Third-quarter annualized gross domestic product grew 2.6%, Statistics Canada said, escaping what could have been a technical recession after a contraction in the previous quarter of a downwardly revised 1.8%.
The data strengthened economists’ view that the Bank of Canada will not cut interest rates on December 10.
The quarterly GDP reading is calculated based on income and expenditure, unlike the monthly GDP which is derived from industrial output.
The statistics agency said the third-quarter number could be subjected to a larger-than-normal revision in February because foreign merchandise trade data was not available due to the recent U.S. government shutdown.
Analysts polled by Reuters had forecast annualized growth of 0.5% in the third quarter and monthly GDP growth of 0.2% in September.

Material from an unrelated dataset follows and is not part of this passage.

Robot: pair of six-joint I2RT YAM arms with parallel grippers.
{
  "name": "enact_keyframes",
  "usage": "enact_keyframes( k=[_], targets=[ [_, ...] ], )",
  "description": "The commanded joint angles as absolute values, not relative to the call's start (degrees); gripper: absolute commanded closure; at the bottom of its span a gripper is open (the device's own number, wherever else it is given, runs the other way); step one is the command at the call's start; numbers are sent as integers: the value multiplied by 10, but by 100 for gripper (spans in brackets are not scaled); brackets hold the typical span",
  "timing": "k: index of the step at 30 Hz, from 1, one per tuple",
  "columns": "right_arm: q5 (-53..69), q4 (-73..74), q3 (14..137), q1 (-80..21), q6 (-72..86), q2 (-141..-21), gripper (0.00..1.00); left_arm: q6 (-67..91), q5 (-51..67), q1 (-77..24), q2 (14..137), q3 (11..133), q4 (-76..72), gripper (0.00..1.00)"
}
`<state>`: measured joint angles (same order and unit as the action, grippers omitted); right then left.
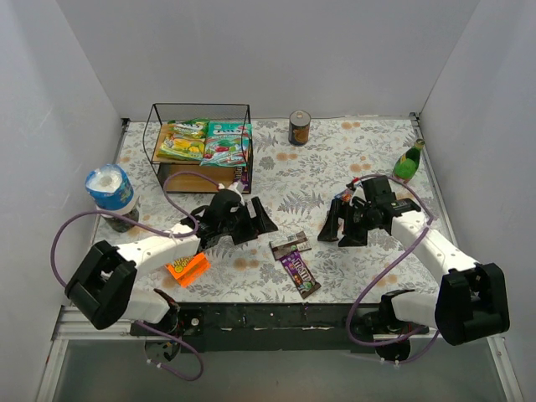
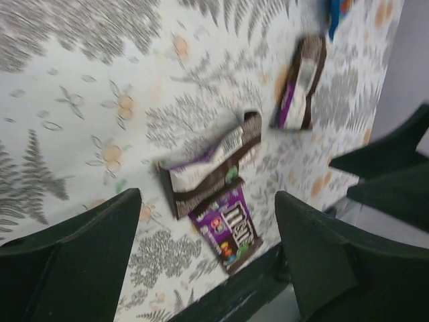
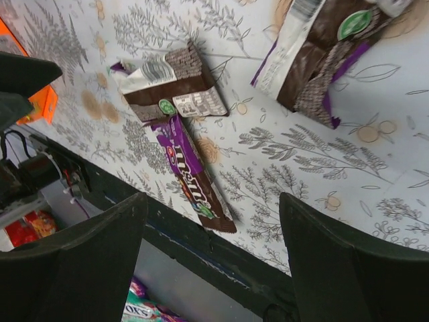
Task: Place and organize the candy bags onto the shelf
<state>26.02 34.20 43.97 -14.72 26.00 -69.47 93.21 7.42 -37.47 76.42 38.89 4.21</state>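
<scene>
The shelf (image 1: 155, 134) stands at the back left. A yellow-green bag (image 1: 186, 141) and a teal bag (image 1: 226, 142) lie on its top board, and a small purple packet (image 1: 244, 174) leans at its right end. A brown packet (image 1: 291, 245) and a purple packet (image 1: 300, 274) lie near the front edge between the grippers. Both show in the left wrist view (image 2: 208, 161) (image 2: 231, 228) and the right wrist view (image 3: 171, 84) (image 3: 191, 178). Another brown-purple packet (image 3: 322, 47) lies further right. My left gripper (image 1: 254, 222) (image 2: 208, 194) is open and empty. My right gripper (image 1: 341, 230) (image 3: 213, 196) is open and empty.
An orange flat package (image 1: 188, 268) lies under the left arm. A white jar with a blue band (image 1: 110, 193) stands at the left, a dark can (image 1: 300, 128) at the back, and a green bottle (image 1: 408, 162) at the right. The table's front edge (image 3: 221, 258) is close.
</scene>
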Motion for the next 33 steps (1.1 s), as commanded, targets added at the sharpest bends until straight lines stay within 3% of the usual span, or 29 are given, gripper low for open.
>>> enact_keyframes(
  k=[1,5,12,16,23,33],
  targets=[
    [258,336,429,-183,257,-686,14,826,151,-425,773,395,26,19],
    [258,342,417,-185,264,-677,16,747,156,-458,823,434,20,24],
    [255,381,385,-187,236,-681,17,682,187,-472,902,505,40,52],
    [263,384,372,-188,233,-682,18,670,198,-472,926,522,56,59],
    [264,373,363,-188,249,-675,19,638,229,-482,952,528,74,65],
    [261,366,357,-188,265,-668,19,609,195,-490,990,548,98,63]
  ],
)
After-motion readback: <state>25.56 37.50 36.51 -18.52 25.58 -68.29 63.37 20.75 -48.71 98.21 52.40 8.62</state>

On a month-over-month basis, the economy matched analysts’ predictions following a deceleration of an upwardly revised 0.1% in the prior month, StatsCan said, primarily driven by a 1.6% expansion in manufacturing output.
However, an advance estimate showed GDP might decline by 0.3% in October, signaling a negative start to the fourth quarter.

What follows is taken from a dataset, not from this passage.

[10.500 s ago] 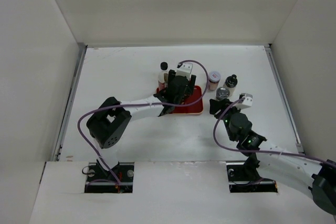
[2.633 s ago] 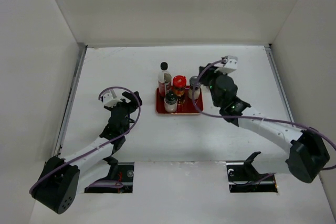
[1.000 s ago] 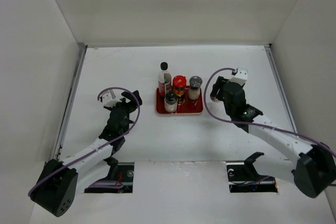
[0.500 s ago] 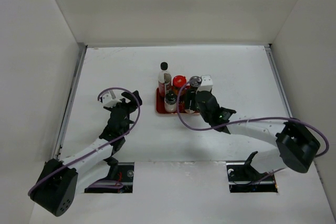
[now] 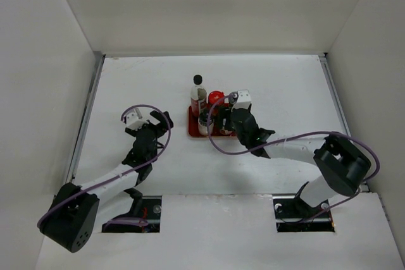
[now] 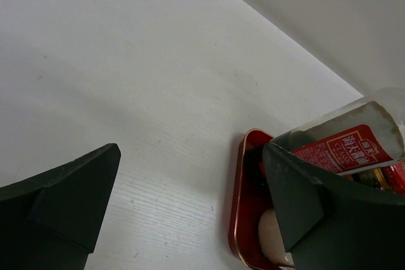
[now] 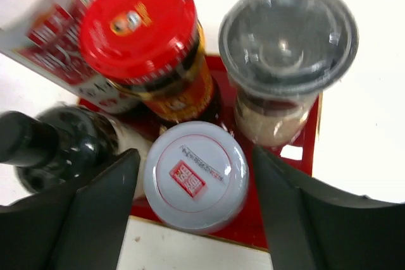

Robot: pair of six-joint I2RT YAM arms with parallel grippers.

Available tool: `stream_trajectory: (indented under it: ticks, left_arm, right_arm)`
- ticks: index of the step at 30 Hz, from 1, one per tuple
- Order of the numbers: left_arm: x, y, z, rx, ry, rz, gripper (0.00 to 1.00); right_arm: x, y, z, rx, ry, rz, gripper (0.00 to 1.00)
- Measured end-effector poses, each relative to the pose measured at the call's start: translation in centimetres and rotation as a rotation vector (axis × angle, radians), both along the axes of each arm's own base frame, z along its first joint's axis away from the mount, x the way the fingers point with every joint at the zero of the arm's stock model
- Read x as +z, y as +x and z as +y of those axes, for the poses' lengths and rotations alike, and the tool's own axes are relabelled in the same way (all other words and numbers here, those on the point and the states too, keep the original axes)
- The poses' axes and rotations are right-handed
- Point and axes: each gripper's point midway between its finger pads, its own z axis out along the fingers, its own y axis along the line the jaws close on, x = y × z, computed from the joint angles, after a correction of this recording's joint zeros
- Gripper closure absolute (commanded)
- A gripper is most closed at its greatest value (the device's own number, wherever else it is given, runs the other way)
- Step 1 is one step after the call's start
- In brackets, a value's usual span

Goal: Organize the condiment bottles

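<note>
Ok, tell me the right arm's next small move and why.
Probably lift the right gripper straight up: its fingers flank the white-lidded jar, which already stands on the red tray beside the other bottles, so sideways motion could topple it.

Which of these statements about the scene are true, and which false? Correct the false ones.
1. The white-lidded jar sits between the fingers of the right gripper. True.
2. The left gripper holds a bottle. False: it is open and empty.
3. The tray is blue. False: it is red.
4. The red-capped jar stands beside the shaker. True.
</note>
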Motion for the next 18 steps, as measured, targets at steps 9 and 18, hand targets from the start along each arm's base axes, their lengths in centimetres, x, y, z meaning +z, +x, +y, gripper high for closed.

U.S. tariffs on critical sectors have hit Canadian exports hard. They have resulted in job losses, dampened hiring and subdued business and consumer sentiment, leading to forecasts of a near-recessionary environment.
But a 6.7% increase in crude oil and bitumen exports, along with a 2.9% increase in government capital investments, helped cushion some of the impact and higher crude oil exports also helped boost corporate income in the third quarter, StatsCan’s data showed.
An increase in spending on weapon systems and non-residential structures such as hospitals led the jump in government investments.
A rise in residential resale activity and renovations also helped.
The report “should quash recession chatter for now,” Doug Porter, chief economist at BMO Capital Markets, wrote in a note.
The Bank of Canada said last month that it will keep its key interest rate on hold at 2.25% and only take action when there is a significant change in the economic outlook.
The underlying impact of tariffs, however, continues to be reflected in business and consumer sentiment, the GDP data showed.
Business capital investment was unchanged in the third quarter and household final consumption expenditure dropped 0.1%.
New residential construction also declined 0.8% in the period, StatsCan added.
The Canadian dollar rose 0.34% to 1.3982 to the U.S. dollar, or 71.52 U.S. cents. The yield on two-year government bonds was up 31.4 basis points to 2.402%.